Évidemment, la tricherie peut potentiellement aboutir si Bob ne se manifeste pas dans le délai imposé par le timelock sur l'output d'Alice. Dans ce cas, l'output d'Alice est débloqué, ce qui lui permet de le consommer pour créer un nouvel output vers une adresse qu'elle contrôle.
Que devez-vous retenir de ce chapitre ?
Il y a trois façons de fermer un canal :
- La fermeture coopérative : rapide et moins coûteuse, où les deux parties s’entendent pour fermer le canal et publier une transaction de fermeture adaptée.
- La fermeture forcée : moins souhaitable, car elle repose sur la publication d'une transaction d’engagement, avec des frais potentiellement inadaptés et un timelock, ce qui ralentit la fermeture.
- La tricherie : si l'une des parties tente de voler des fonds en publiant une ancienne transaction, l'autre peut utiliser la clé de révocation pour punir cette tricherie.
Dans les prochains chapitres, nous allons découvrir le Lightning Network sous un angle plus large, en étudiant notamment le fonctionnement de son réseau.
Un réseau de liquidité
Lightning le Réseau
Dans ce chapitre, nous allons explorer comment les paiements sur le Lightning Network peuvent atteindre un destinataire même si celui-ci n'est pas directement connecté par un canal de paiement.

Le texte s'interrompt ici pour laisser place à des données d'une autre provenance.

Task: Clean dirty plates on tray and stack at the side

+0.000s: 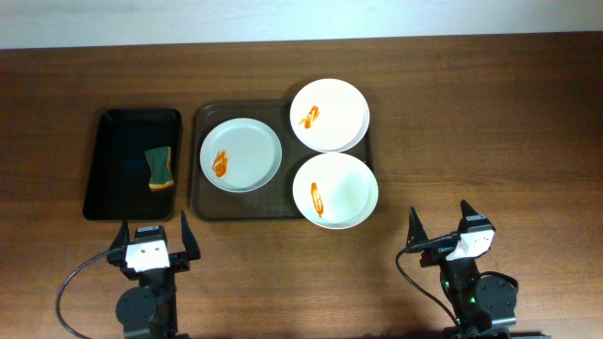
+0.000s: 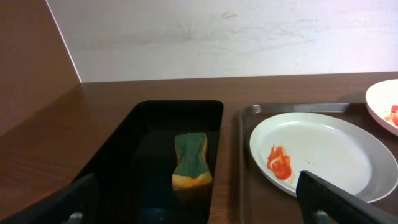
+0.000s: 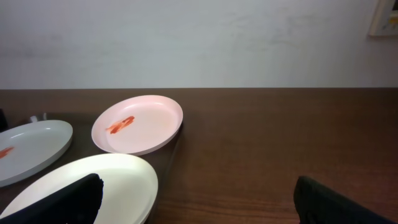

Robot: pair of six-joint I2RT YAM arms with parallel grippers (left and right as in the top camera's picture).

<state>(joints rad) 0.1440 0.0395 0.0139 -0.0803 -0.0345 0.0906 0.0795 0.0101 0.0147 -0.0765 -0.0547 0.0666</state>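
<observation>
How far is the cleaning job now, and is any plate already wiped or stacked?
Done: nothing yet. The left plate, far plate and near plate all show red smears and sit on the brown tray. In hand: nothing; the left hand and right hand are open and empty, and the sponge lies in the black tray. Remaining: wipe all three, then stack them beside the tray.

Far plate (image 2: 385,99): cut off by right edge, left wrist view.
Near plate (image 3: 124,186): clipped at bottom edge, partly behind dark finger (image 3: 62,202).
Left plate (image 3: 37,146): cut by left edge, right wrist view.
Tray (image 1: 203,202) right rim: mostly hidden under two plates.
</observation>
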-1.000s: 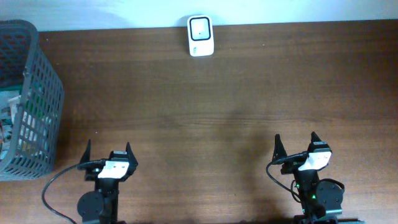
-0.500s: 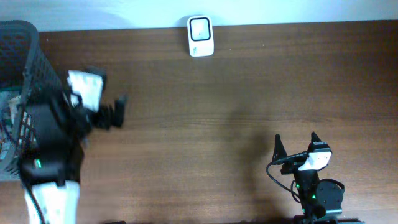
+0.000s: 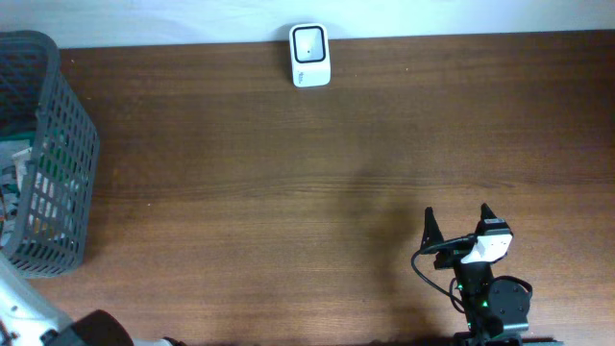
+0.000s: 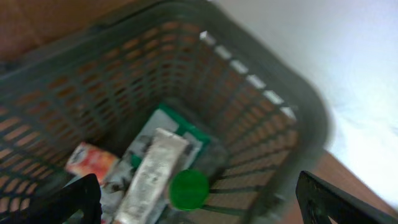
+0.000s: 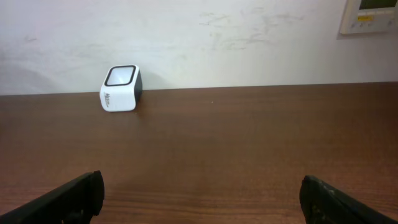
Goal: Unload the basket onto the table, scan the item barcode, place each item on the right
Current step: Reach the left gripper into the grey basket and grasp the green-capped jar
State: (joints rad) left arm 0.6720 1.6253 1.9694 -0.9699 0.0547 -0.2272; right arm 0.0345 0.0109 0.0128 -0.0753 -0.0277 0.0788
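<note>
**Dark wood table: items in the basket at left, scanner at the far edge, both grippers spread**

Brown wood table fills the overhead view, with a white wall along its far edge. At the far left a grey mesh basket stands on the table, partly cut off by the frame. Below it, in the near left corner, only a white and black part of the left arm shows.

The left wrist camera looks down into the basket from above, and its picture is blurred. The left gripper is above the basket with its fingers spread wide and nothing between them. Inside the basket lie the candidate items: an orange packet to the left, a pale tube lying lengthwise, a round green cap just beside the tube's near end, and a green-and-white packet under the tube. No barcode can be made out on any of them.

Near the middle of the far edge, close to the wall, stands the white scanner, its dark window facing up.

At the near right, the right gripper points toward the far edge, well apart from the scanner, fingers spread and empty. Its wrist view shows bare table ahead, the scanner at the upper left, and a pale wall panel at the upper right.
</note>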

Lightning est, en effet, un réseau de canaux de paiement, ce qui permet d'envoyer des fonds vers un nœud distant en passant par des canaux d'autres participants. Nous allons découvrir comment les paiements sont routés sur le réseau, comment la liquidité se déplace entre les canaux, et comment les frais de transaction sont calculés.
Le réseau de canaux de paiements
Sur le Lightning Network, une transaction correspond à un transfert de fonds entre deux nœuds. Comme vu dans les chapitres précédents, il est nécessaire d'ouvrir un canal avec une personne pour effectuer des transactions Lightning. Ce canal permet de réaliser une quasi-infinité de transactions off-chain avant de le refermer pour récupérer le solde on-chain. Cependant, cette méthode présente l'inconvénient d'exiger un canal direct avec l'autre personne pour recevoir ou envoyer des fonds, ce qui implique une transaction d'ouverture et une transaction de fermeture pour chaque canal. Si je prévois de réaliser un grand nombre de paiements avec cette personne, l'ouverture et la fermeture d'un canal deviennent rentables. En revanche, si je ne dois effectuer que quelques transactions Lightning, ouvrir un canal direct n'est pas avantageux, car cela me coûterait 2 transactions on-chain pour un nombre limité de transactions off-chain. Ce cas peut se présenter, par exemple, lorsque l'on souhaite payer avec Lightning chez un commerçant sans prévoir d'y retourner.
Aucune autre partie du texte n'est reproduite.